:: Work to complete ::
Give back the full data, retyped precisely.

:: Data ::
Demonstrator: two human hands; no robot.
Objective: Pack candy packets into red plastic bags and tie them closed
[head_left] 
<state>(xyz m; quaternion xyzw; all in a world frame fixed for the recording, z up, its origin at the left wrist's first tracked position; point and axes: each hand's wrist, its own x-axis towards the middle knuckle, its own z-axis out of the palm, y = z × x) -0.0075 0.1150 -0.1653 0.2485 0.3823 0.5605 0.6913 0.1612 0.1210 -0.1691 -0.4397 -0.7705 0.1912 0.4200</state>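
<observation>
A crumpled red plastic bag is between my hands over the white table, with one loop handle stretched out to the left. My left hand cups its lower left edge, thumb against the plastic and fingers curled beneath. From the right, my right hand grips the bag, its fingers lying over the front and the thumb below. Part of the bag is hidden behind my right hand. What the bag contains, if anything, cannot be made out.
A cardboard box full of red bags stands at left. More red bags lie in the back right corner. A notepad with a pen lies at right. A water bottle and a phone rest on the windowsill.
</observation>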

:: Solution for this task ::
Demonstrator: two human hands; no robot.
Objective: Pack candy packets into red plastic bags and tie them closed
[head_left] 
<state>(xyz m; quaternion xyzw; all in a world frame fixed for the recording, z up, its origin at the left wrist's first tracked position; point and axes: each hand's wrist, its own x-axis towards the middle knuckle, its own z-axis out of the palm, y = z × x) -0.0075 0.1150 -0.1653 0.2485 0.3823 0.5605 0.6913 0.1612 0.1210 -0.1691 -0.4397 -0.7705 0.1912 0.4200</state>
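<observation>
A crumpled red plastic bag is between my hands over the white table, with one loop handle stretched out to the left. My left hand cups its lower left edge, thumb against the plastic and fingers curled beneath. From the right, my right hand grips the bag, its fingers lying over the front and the thumb below. Part of the bag is hidden behind my right hand. What the bag contains, if anything, cannot be made out.
A cardboard box full of red bags stands at left. More red bags lie in the back right corner. A notepad with a pen lies at right. A water bottle and a phone rest on the windowsill.
</observation>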

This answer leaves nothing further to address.